Mr. Lawrence, 19, was waiting at a bus stop when he was attacked and stabbed in the chest and arm. He was able to run only a few yards before he collapsed and died. Five White teenagers were arrested but never convicted. Two of the suspects, David Norris and Gary Dobson, are currently on trial for the murder based on new forensic evidence.
A 1999 inquiry into the Metropolitan police investigation culminated into what is commonly known as The McPherson Report, which found several aspects of the case were not only mishandled but also found a racist element within the police department.
“One of the most scathing criticisms of the report centered on the way the teenager’s family was treated insensitively and unsympathetically by police officers, who withheld information and were not prepared to accept that Stephen’s murder was racist,” says a 2009 article in The Guardian.
An interview with Stephen’s mother revealed many contact her to complain that yesterday’s mistakes are the same mistakes being made today.
“Even though the inquiry following Stephen Lawrence’s death found that the police were institutionally racist a lot of people feel like there hasn’t been that much progress,” said Ms. Pear. Ms. Pear was unable to comment on specifics of the trial as The Voice is actively monitoring and reporting on it as events unfold.

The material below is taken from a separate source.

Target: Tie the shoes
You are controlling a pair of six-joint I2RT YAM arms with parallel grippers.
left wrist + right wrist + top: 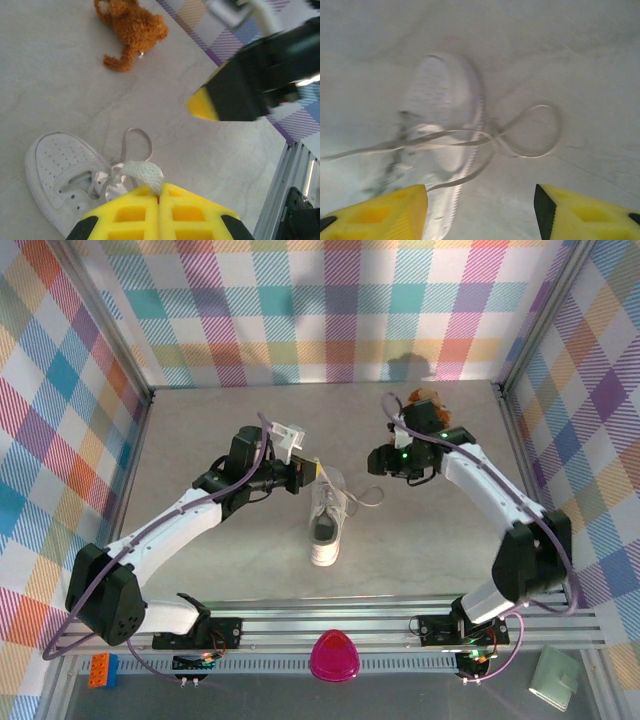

“I think the police sort of feel like they’ve made leaps and bounds. I don’t think they consider themselves a racist organization at all so I think that conversation is kind of closed. There are a lot of community steering groups, community people working with the police in an advisory capacity and they’ve had a lot of success so there is some engagement. But ‘I feel there’s not enough,’ that’s what people think,” said Ms. Pear.
Will the cries for justice Blacks have been fighting for in the UK ever be heard and answered? “That’s just not going to happen. So it’s just important for us to recognize the injustice of this society and unite with one another and take responsibility for protecting ourselves, protecting our community, that’s our responsibility,” said Mr. Muhammad.